## [Your objective]
Reproduce the entries below exactly, but only from the line containing "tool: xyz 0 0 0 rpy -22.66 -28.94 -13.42" to the line containing "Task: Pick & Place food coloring", inclusive.

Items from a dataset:
···
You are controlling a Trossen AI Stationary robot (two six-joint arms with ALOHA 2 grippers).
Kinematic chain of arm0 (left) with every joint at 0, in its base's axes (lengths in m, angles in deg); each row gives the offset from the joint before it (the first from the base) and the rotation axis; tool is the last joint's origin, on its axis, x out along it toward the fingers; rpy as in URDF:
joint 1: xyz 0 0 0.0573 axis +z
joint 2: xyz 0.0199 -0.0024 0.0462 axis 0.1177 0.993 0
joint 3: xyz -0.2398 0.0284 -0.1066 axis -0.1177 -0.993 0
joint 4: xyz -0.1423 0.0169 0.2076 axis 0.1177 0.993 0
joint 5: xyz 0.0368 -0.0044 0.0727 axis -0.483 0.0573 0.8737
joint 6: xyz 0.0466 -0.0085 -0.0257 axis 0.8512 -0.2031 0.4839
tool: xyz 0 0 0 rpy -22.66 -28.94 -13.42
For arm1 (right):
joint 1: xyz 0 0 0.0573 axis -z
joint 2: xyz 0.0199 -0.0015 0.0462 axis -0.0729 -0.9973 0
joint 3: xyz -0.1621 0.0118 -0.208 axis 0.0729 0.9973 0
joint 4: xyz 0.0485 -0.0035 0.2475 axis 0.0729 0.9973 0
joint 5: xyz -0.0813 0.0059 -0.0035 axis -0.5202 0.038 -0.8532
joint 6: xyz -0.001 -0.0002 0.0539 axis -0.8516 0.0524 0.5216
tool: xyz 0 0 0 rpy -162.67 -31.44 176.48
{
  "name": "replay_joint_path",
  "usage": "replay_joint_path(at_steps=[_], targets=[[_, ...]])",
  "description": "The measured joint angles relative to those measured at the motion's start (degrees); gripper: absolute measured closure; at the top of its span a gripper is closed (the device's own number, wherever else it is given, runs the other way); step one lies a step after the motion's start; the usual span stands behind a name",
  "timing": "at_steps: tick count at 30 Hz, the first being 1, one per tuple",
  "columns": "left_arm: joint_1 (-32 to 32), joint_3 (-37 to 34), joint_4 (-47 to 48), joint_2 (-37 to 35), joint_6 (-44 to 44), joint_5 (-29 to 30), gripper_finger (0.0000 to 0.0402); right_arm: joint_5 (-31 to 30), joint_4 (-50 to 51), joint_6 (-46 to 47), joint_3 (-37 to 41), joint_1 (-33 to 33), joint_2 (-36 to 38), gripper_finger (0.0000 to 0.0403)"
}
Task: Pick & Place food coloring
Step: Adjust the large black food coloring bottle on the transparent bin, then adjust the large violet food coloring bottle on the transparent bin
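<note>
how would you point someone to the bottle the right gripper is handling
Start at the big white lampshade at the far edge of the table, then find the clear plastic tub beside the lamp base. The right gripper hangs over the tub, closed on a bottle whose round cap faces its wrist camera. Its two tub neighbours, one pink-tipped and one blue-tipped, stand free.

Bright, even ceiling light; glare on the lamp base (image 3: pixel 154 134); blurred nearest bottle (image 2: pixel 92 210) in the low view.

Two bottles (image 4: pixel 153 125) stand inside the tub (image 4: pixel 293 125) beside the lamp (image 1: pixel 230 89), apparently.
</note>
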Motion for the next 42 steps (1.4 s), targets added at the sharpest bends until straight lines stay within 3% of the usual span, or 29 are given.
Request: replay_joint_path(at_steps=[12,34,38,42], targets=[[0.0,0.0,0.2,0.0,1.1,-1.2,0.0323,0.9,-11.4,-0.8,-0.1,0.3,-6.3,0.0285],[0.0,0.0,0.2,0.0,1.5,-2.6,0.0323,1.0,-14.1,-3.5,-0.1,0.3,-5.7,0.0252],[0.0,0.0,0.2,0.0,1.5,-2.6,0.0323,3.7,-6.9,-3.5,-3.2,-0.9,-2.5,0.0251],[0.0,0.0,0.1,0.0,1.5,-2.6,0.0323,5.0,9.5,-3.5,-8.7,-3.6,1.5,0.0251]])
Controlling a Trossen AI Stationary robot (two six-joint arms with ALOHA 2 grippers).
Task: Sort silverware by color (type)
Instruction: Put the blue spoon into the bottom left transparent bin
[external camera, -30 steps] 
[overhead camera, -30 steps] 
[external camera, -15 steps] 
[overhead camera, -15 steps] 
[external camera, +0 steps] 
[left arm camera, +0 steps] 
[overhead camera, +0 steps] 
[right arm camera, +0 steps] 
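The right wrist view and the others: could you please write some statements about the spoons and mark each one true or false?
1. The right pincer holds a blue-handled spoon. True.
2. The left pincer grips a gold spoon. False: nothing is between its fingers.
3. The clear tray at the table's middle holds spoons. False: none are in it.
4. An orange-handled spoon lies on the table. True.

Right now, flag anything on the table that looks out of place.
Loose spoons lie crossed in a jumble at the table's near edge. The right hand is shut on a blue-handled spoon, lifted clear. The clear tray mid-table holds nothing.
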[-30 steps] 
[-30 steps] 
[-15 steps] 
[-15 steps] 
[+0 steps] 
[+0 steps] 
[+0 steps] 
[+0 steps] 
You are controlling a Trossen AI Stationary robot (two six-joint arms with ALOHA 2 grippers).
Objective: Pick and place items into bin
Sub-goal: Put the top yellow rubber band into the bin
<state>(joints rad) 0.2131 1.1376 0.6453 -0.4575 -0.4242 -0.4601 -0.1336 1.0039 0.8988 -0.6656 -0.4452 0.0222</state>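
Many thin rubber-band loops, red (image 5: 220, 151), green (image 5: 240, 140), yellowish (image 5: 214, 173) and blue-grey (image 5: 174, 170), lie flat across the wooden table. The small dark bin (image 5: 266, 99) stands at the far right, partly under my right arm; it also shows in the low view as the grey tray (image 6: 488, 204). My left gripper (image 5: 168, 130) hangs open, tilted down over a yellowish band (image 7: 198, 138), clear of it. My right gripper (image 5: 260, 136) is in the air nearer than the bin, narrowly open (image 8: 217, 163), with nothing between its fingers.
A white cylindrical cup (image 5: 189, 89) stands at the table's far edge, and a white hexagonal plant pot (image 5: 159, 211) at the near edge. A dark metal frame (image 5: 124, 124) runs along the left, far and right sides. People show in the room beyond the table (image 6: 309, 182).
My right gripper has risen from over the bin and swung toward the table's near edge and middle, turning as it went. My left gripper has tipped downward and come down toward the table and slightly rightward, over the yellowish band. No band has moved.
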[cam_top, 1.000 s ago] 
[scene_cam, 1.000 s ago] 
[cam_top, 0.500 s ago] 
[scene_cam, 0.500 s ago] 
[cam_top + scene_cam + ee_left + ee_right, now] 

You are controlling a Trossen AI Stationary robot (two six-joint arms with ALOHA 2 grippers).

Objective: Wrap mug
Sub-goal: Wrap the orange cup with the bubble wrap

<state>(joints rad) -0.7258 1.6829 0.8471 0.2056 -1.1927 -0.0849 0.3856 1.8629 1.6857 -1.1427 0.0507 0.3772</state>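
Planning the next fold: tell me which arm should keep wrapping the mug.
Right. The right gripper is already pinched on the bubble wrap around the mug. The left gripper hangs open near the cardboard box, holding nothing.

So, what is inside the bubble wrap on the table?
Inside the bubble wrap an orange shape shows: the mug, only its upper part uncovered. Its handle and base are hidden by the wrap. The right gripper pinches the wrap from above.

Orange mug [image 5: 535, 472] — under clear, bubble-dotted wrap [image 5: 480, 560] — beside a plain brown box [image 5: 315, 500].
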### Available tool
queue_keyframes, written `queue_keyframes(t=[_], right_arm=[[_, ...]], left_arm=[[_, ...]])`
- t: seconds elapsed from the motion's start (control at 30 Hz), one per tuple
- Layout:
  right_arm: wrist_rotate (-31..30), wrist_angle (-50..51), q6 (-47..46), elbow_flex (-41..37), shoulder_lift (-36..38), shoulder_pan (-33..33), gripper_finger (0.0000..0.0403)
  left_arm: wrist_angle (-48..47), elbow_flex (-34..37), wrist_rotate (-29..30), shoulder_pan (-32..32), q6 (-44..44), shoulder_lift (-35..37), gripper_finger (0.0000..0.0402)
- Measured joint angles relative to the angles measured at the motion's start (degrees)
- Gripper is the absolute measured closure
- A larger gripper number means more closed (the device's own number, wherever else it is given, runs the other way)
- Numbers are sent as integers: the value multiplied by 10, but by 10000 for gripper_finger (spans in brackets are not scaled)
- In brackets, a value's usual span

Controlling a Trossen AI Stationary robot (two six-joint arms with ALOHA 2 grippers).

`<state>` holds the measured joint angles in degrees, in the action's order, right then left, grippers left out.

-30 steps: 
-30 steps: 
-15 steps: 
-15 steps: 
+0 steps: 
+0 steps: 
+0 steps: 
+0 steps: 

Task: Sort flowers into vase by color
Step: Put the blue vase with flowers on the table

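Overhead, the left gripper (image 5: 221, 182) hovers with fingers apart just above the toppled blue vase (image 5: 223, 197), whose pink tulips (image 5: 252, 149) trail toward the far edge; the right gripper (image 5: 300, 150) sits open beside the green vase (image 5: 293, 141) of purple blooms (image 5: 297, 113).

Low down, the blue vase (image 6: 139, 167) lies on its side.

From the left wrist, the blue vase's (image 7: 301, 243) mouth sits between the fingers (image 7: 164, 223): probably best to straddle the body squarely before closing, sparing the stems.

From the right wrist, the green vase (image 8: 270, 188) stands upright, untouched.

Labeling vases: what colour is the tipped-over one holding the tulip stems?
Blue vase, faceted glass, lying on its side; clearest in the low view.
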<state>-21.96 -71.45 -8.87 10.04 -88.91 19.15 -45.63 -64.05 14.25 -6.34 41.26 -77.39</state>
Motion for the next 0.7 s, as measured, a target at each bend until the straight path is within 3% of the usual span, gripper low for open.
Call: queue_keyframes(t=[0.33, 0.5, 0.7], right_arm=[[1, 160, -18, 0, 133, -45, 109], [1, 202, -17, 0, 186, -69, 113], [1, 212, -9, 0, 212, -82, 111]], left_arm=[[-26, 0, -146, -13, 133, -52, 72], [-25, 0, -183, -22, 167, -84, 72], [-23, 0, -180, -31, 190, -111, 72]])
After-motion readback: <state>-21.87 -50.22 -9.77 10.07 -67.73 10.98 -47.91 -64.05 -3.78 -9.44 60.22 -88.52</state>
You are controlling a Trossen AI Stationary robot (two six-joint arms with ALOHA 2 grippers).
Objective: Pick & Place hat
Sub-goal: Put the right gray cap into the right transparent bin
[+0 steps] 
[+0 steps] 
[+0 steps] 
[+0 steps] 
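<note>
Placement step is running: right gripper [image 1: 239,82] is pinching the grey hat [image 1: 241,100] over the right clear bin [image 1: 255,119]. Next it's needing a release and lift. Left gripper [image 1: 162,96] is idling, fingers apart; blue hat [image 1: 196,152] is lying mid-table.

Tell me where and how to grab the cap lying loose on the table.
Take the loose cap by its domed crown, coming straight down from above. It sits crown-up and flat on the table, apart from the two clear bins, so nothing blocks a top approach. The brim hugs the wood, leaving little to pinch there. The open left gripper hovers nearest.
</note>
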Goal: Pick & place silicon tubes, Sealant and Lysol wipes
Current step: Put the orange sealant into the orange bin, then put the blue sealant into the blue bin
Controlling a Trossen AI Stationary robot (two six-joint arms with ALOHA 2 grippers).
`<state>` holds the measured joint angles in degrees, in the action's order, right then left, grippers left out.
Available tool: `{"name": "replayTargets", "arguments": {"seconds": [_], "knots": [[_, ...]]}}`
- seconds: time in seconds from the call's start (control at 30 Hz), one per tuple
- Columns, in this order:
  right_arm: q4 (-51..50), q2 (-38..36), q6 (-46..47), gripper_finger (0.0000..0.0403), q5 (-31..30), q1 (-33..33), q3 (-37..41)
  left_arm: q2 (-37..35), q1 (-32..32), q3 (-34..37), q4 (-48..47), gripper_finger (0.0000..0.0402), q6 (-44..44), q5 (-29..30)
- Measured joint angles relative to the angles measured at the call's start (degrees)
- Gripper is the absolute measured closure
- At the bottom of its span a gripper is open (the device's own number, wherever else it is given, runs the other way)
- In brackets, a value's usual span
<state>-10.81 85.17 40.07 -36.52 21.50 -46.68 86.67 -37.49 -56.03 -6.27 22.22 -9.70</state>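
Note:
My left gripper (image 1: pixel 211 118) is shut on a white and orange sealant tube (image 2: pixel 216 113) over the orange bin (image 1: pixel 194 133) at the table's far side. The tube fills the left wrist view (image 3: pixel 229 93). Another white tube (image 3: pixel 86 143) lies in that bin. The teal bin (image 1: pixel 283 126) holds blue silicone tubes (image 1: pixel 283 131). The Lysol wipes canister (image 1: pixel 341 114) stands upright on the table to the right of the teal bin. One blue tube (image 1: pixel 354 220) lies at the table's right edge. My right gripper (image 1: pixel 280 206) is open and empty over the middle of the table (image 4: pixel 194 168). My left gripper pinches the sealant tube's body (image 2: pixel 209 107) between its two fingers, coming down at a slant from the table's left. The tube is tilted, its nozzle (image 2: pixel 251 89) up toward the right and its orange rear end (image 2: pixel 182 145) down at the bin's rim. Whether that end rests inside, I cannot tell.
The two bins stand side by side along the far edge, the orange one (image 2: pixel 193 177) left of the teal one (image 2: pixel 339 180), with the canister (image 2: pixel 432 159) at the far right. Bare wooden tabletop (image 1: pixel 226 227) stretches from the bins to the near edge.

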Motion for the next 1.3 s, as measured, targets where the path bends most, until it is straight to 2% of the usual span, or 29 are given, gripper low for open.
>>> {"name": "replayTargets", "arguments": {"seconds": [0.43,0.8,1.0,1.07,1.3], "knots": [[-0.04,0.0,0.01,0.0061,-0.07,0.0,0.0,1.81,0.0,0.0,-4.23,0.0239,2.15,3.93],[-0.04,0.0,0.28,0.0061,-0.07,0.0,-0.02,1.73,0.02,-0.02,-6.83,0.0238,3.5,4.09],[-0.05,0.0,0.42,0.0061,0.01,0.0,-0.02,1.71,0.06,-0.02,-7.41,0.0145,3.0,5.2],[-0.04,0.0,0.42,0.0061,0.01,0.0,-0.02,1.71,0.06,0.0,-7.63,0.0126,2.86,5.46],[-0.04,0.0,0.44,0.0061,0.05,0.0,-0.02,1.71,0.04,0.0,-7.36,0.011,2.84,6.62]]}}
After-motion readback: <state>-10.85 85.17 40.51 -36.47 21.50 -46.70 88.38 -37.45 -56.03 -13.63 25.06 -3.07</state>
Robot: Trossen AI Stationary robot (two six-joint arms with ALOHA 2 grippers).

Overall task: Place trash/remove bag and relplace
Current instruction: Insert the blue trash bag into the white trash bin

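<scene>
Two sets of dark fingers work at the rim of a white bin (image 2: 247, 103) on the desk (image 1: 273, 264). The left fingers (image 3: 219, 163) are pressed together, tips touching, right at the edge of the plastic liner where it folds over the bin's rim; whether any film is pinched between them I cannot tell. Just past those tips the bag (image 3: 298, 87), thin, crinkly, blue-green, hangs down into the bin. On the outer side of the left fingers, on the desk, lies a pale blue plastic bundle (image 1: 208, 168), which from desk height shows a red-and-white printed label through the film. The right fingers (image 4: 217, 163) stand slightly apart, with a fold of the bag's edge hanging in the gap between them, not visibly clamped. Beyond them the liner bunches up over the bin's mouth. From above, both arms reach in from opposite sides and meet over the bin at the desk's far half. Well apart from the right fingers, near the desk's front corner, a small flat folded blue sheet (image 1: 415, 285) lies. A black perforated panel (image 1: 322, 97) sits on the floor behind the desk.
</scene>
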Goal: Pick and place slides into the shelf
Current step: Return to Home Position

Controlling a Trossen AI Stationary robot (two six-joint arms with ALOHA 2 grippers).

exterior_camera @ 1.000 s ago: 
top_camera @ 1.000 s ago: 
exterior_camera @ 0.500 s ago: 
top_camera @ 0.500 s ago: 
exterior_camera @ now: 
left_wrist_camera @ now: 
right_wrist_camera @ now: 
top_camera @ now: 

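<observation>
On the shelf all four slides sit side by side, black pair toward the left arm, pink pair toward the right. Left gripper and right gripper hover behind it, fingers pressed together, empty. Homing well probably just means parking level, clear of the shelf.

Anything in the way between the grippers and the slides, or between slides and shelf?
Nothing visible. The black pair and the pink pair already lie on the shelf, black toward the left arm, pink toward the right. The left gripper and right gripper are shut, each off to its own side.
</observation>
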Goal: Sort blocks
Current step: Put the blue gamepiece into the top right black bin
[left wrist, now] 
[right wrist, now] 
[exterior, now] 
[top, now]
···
## [Answer to this task]
tool: xyz 0 0 0 rpy -22.66 -28.94 -13.42
For arm1 (right):
joint 1: xyz 0 0 0.0573 axis -z
joint 2: xyz 0.0199 -0.0015 0.0462 axis -0.0729 -0.9973 0
joint 3: xyz -0.1621 0.0118 -0.208 axis 0.0729 0.9973 0
joint 4: xyz 0.0485 -0.0035 0.2475 axis 0.0729 0.9973 0
joint 5: xyz -0.0813 0.0059 -0.0035 axis -0.5202 0.038 -0.8532
joint 6: xyz -0.001 -0.0002 0.0539 axis -0.8516 0.0524 0.5216
tool: xyz 0 0 0 rpy -162.67 -31.44 176.48
{
  "name": "replay_joint_path",
  "usage": "replay_joint_path(at_steps=[_], targets=[[_, ...]])",
  "description": "The measured joint angles relative to those measured at the motion's start (degrees); gripper: absolute measured closure; at the top of its span a gripper is closed (the device's own number, wherever else it is given, runs the other way); step one lies a step after the motion's start; the usual span stands behind a name",
  "timing": "at_steps: tick count at 30 Hz, the first being 1, one per tuple",
  "columns": "left_arm: joint_1 (-32 to 32), joint_3 (-37 to 34), joint_4 (-47 to 48), joint_2 (-37 to 35), joint_6 (-44 to 44), joint_5 (-29 to 30), gripper_finger (0.0000 to 0.0402); right_arm: joint_5 (-31 to 30), joint_4 (-50 to 51), joint_6 (-46 to 47), joint_3 (-37 to 41), joint_1 (-33 to 33), joint_2 (-36 to 38), gripper_finger (0.0000 to 0.0403)"
}
Task: Pick & Place food coloring

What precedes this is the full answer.